Le surfeur australien Ethan Ewing, actuel vice-champion du monde, a eu des répercussions sur la scène du surf en critiquant publiquement l’attitude des athlètes brésiliens sur le circuit mondial de surf. Lors de sa participation au podcast du magazine Stab, le concurrent a contesté les critères de jugement adoptés par la World Surf League. Selon lui, les notes de première ligne des juges ont privilégié les manœuvres aériennes répétitives au détriment des éléments traditionnels, comme la variété, la progression des vagues et le style raffiné.
Le mécontentement de l’athlète s’est renforcé après la fin de la quatrième étape du circuit. Ethan Ewing a fait valoir que le sport est en danger avec la tendance actuelle en matière de jugement, affirmant que l’insistance sur les vols nuit aux transitions de bord.
Critique directe de la performance d’Italo Ferreira en Nouvelle-Zélande
Pour illustrer sa position, le surfeur australien a pris comme exemple la performance d’Italo Ferreira lors de la finale de l’étape Raglan, en Nouvelle-Zélande. A cette occasion, le Brésilien a remporté le titre en battant l’Australien Morgan Cibilic. Lors de la confrontation décisive, les Potiguar ont exécuté une séquence de six sauts répartis en deux vagues, garantissant des scores élevés de la part du jury arbitral.
“J’ai l’impression que parfois certains surfeurs ne font que remplir une liste d’exigences. Ils ne lisent pas vraiment la vague. Ils pensent quelque chose comme : ‘Si je fais trois sauts vers le sable, j’obtiendrai le score’. Ils ne surfent pas sur la vague aussi bien que je pense qu’elle peut être surfée. Ils forcent davantage les manœuvres”, a déclaré Ethan Ewing.
Le vice-champion mondial a ajouté que le jugement actuel récompense un format de surf trop simple qui présente des transitions incomplètes entre les sections de la vague.
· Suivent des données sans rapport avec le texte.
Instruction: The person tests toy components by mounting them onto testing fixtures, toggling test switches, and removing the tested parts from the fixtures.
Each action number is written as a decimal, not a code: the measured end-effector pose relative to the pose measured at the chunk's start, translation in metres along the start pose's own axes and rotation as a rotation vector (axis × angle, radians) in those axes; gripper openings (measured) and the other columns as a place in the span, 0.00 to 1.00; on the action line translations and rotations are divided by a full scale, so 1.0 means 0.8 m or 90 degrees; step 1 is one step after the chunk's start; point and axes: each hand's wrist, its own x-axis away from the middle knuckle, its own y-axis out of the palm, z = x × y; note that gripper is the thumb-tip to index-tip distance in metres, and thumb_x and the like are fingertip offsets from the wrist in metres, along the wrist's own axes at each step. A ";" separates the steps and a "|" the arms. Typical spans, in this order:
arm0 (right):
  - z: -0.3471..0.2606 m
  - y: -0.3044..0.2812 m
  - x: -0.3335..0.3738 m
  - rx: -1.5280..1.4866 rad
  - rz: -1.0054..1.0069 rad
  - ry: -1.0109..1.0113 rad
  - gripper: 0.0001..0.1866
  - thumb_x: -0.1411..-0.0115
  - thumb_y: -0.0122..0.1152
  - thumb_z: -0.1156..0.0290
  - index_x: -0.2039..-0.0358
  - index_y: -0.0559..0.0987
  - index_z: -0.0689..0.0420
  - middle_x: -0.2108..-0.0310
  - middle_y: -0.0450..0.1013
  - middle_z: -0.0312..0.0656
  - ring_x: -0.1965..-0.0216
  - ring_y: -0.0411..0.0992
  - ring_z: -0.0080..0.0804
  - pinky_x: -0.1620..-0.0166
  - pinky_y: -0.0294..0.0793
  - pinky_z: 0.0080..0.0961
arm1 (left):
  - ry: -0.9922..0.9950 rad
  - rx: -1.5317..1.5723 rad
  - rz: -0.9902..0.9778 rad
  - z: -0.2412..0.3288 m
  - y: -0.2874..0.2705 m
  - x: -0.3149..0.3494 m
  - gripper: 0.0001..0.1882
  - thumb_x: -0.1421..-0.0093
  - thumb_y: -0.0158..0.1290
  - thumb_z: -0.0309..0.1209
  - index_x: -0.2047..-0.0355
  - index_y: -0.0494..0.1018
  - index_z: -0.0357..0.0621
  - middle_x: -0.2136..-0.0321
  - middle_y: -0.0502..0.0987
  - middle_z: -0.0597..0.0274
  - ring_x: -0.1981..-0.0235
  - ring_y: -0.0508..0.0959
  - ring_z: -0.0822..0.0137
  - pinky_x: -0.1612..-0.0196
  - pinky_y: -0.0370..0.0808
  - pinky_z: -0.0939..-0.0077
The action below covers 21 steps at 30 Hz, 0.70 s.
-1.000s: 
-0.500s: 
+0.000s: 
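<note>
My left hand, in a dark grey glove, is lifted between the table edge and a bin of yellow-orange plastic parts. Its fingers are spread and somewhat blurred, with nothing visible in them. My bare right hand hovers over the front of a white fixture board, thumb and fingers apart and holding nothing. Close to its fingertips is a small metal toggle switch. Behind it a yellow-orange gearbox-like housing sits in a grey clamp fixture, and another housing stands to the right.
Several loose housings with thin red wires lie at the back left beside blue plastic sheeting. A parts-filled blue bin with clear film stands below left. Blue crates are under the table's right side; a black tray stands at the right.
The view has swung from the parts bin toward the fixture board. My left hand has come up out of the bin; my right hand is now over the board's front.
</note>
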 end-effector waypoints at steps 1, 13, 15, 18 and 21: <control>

Questions sur le style de Gabriel Medina
Célèbre sur le circuit pour son contrôle de ligne et ses puissants coups de carre, Ethan Ewing a également adressé des commentaires au triple champion du monde Gabriel Medina. L’Australien a fait un parallèle entre ce qu’il considère comme l’essence esthétique du sport et la position pragmatique adoptée par les principaux noms de la tempête brésilienne dans les compétitions actuelles.
Le concurrent a expliqué qu’il reconnaît les capacités de ses adversaires, mais conserve une nette préférence pour les lignes plus longues et plus courbes tracées sur le mur de vagues. Il a souligné qu’il y a un manque d’éléments esthétiques spécifiques dans les présentations des athlètes brésiliens, réitérant qu’il n’a jamais vu Gabriel Medina exécuter le type de longue courbe qu’il valorise lui-même et auquel il s’identifie dans le sport.
Éloge isolé pour le vol parfait de Yago Dora
Malgré de fortes réserves sur le volume des manœuvres acrobatiques, le surfeur australien a fait une exception en vantant une récente prestation de Yago Dora. L’homme du Paraná a obtenu un 10 unanime dans l’épreuve en réalisant un mouvement d’une grande complexité technique, suscitant les applaudissements même de son collègue critique du circuit.
Ethan Ewing a qualifié l’aérien de Yago Dora d’impressionnant en raison de la hauteur atteinte et du point d’atterrissage sur la partie sèche de la vague. L’Australien a admis que, bien qu’il diffère de la direction que prennent les évaluations, les Brésiliens augmentent le niveau de difficulté technique et exécutent des manœuvres parmi les plus audacieuses de l’histoire du surf mondial.